Mary Baker Eddy says the prosperity of Christian Science depends on the weekly Bible lesson. Note the order of the lessons is almost the same as the questions in Recapitulation (Chapter 14 of Science and Health). Thus each year we are taken through class instruction twice! The actual titles aren’t quite the same, but the substance is. Mrs. Eddy specifically chose subjects to support the order of the questions in Recapitulation.

Today I reread “Choose Ye,” in Miscellany. I asked myself, will we, as we progress, be able to write the last paragraph substituting our own church for The Mother Church? It would go like this: “You have dexterously and wisely provided for First Church of Christ, Scientist, La Cañada Flintridge, a magnificent temple wherein to enter and pray. Greatly impressed and encouraged thereby, deeply do I thank you for this proof of your progress, unity, and love.”

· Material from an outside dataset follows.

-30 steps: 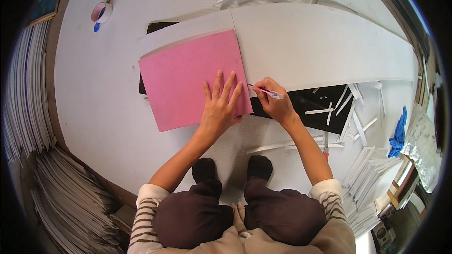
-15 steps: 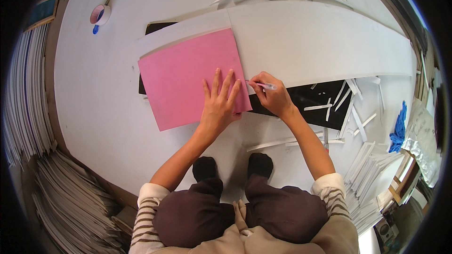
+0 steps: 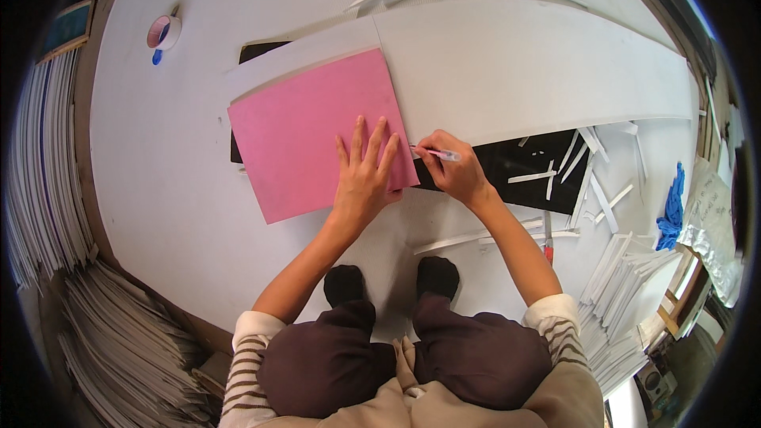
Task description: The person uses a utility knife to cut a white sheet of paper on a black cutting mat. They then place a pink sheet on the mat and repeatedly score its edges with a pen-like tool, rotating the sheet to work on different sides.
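A pink rectangular board (image 3: pixel 297 139) lies tilted over a large white sheet (image 3: pixel 523 63). My left hand (image 3: pixel 362 170) presses on its right part, fingers spread flat, with the thumb at the near edge. In my right hand (image 3: pixel 456 166) a pen (image 3: pixel 442 154) is pinched, its tip at the board's right edge where the white sheet begins. Under both lies a black mat (image 3: pixel 547 190), showing to the right and at the board's left side.
White offcut strips (image 3: pixel 606 206) lie on and around the mat. A cutter with a red part (image 3: pixel 548 250) rests by my right forearm. At the upper left is a tape roll (image 3: pixel 164 32); blue cloth (image 3: pixel 671 210) lies right. Stacked sheets (image 3: pixel 51 174) line the left side.
My right hand has slid slightly toward me along the board's right edge, with the pen. My left hand stays flat on the board; the whole view has shifted a little.
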The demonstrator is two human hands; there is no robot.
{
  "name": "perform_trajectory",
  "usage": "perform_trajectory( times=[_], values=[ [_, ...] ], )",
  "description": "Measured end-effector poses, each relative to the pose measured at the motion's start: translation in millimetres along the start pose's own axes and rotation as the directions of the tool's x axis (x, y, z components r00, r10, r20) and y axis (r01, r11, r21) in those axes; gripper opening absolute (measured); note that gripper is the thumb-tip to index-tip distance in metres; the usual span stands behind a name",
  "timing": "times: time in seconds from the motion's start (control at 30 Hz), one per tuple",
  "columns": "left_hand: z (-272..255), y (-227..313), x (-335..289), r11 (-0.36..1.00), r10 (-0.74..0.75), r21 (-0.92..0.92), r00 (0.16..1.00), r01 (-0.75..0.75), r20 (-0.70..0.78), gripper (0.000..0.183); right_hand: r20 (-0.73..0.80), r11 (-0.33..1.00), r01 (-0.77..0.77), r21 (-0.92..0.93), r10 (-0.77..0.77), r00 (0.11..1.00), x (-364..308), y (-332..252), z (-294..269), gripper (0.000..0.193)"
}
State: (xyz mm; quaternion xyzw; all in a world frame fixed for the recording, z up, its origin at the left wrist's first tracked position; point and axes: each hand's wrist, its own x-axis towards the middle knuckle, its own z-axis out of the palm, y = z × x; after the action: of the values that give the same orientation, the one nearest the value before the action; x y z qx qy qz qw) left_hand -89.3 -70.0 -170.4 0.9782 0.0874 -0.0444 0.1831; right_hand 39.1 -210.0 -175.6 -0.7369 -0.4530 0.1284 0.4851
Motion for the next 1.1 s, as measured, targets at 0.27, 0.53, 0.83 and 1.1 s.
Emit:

One person spoke about continuous healing, another talked about putting everything aside in an expression of unselfed love. It’s a common thread, that of getting self out of the way, and I was thinking of what is the premise of that. I suppose if you consider church as an interruption in your life, you’re not working from the premise of your spiritual identity. If you are more in touch constantly with who you are as a child of God, then continuous healing and unselfed love is a natural response. That can be taken as a goal.

In the end your life is better even though it was a mighty struggle to get there. If we didn’t have the trial, we would not have made the spiritual leap. In the end Joseph ended up blessing a whole nation, not just his family.